◆ Work to complete
Your answer should consist only of the lines below from the one with "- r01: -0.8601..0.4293" through the one with "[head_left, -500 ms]", copied exactly.

......

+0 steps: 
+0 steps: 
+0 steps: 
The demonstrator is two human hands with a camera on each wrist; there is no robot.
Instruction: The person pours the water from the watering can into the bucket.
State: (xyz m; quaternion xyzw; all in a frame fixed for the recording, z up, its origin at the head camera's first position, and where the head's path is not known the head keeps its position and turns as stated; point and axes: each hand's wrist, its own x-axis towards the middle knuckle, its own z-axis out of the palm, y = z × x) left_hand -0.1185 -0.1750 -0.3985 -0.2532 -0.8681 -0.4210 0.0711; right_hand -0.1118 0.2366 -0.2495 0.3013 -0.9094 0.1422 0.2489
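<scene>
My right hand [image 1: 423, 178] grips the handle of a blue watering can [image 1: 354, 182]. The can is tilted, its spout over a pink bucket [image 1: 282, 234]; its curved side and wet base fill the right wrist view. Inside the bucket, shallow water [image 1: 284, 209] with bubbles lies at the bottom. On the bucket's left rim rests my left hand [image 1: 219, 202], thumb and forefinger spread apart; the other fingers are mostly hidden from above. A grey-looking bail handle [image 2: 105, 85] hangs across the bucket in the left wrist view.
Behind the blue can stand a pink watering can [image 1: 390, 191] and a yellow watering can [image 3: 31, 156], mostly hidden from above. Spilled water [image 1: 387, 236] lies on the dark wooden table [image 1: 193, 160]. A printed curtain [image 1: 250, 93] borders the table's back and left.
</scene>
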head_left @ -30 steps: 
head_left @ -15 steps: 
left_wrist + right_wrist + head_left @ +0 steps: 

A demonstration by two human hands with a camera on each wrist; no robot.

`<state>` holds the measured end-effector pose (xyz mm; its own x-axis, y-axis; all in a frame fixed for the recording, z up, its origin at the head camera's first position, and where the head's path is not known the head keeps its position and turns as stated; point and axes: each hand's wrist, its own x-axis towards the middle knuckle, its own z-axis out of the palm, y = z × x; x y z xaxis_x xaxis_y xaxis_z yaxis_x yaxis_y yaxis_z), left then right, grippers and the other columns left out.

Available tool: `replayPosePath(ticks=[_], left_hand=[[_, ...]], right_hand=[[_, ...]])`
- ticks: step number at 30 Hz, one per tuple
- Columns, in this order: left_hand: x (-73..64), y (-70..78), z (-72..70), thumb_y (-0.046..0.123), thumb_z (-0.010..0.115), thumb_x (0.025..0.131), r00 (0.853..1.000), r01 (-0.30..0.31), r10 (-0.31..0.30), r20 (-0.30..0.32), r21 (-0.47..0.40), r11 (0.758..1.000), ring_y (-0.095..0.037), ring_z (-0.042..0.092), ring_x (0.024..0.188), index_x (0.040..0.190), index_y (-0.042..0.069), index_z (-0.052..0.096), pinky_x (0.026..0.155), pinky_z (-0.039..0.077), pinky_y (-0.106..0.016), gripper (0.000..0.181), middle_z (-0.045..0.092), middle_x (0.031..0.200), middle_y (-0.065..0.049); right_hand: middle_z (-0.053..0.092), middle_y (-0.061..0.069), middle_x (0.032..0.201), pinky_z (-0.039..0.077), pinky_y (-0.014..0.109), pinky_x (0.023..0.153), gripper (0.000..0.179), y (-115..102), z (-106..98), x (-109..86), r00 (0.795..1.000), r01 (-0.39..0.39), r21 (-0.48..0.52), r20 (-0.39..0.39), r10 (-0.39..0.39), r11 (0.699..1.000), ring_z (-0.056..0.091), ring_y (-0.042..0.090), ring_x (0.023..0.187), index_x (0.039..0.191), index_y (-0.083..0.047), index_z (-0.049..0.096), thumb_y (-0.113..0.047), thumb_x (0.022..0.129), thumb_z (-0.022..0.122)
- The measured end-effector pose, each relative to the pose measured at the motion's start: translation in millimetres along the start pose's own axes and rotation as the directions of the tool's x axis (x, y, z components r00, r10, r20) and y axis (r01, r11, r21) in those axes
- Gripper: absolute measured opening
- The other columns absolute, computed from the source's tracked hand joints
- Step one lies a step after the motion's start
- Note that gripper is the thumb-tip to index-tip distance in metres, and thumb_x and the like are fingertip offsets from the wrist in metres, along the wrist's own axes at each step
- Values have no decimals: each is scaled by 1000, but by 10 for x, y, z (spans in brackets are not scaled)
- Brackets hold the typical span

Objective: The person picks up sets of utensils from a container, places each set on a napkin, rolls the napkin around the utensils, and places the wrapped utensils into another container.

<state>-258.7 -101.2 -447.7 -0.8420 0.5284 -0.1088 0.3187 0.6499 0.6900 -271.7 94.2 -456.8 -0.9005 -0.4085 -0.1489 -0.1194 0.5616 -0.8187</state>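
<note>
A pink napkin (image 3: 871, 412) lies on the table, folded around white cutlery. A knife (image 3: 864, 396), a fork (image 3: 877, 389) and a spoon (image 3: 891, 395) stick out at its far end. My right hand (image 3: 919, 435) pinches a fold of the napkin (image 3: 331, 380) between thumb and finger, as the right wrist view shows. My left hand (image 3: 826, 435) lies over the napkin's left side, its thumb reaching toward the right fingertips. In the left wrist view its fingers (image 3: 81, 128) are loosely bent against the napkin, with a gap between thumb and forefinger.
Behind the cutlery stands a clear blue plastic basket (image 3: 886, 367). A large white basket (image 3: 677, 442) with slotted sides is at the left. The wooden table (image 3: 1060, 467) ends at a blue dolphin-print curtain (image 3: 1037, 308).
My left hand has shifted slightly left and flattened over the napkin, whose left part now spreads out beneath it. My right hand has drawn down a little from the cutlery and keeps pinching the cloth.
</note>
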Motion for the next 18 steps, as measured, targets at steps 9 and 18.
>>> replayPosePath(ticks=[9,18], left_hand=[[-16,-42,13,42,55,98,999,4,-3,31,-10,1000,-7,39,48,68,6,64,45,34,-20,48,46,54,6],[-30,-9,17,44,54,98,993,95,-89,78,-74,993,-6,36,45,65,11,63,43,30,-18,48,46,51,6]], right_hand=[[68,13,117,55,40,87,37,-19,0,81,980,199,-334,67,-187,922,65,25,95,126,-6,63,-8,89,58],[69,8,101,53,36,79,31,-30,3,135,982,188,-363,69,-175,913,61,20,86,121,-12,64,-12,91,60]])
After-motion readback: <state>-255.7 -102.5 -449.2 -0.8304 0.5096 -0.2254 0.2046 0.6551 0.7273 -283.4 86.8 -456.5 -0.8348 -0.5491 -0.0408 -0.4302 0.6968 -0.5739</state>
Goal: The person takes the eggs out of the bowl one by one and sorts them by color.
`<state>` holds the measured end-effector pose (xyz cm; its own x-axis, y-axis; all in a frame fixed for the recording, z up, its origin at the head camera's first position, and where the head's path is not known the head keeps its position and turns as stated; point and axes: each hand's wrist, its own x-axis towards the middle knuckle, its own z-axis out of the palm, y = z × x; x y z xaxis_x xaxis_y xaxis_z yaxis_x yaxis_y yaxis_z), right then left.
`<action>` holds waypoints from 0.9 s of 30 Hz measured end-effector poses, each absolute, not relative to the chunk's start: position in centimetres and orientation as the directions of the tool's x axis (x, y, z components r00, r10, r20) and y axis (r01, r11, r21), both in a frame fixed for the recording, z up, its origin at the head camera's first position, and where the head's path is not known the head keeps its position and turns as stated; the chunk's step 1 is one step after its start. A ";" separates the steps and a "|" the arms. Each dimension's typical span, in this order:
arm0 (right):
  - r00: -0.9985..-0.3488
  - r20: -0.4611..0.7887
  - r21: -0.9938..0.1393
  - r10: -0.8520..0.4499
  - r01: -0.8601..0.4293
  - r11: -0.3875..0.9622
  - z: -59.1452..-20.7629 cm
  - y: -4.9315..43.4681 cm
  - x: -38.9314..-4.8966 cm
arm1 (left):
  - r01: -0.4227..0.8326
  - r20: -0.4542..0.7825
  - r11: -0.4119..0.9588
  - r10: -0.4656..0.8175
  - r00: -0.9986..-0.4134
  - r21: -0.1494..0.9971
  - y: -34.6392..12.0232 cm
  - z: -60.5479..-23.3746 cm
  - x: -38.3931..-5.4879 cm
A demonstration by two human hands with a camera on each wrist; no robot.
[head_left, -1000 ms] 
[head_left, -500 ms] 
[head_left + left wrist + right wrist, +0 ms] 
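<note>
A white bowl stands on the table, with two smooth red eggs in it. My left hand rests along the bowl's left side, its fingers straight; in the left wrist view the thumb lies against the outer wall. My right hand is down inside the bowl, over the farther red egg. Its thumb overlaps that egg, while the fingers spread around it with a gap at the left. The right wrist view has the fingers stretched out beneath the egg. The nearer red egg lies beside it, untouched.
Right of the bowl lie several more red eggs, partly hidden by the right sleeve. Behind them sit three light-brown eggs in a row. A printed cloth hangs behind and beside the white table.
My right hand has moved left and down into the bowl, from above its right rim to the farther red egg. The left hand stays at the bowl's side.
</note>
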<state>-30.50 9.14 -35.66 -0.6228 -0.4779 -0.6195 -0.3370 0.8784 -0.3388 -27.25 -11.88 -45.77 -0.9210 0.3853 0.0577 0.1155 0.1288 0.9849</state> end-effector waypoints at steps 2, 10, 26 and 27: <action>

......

◆ Output of the exercise
  - r01: -0.8601..0.4293
  - r11: -0.3875..0.9622
  - z: -59.1452..-20.7629 cm
  - y: -4.9315..43.4681 cm
  - x: -38.9314..-4.8966 cm
arm1 (left):
  - r01: -0.4227..0.8326
  - r20: -0.4542..0.7825
  - r11: -0.4119..0.9588
  - r10: -0.4656..0.8175
  - r00: -0.9986..-0.4134
  - r21: -0.1494..0.9971
  - y: -34.6392..12.0232 cm
  - z: -60.5479..-23.3746 cm
  - x: -38.3931..-5.4879 cm
A demonstration by two human hands with a camera on each wrist; no robot.
[head_left, -1000 ms] 
[head_left, -500 ms] 

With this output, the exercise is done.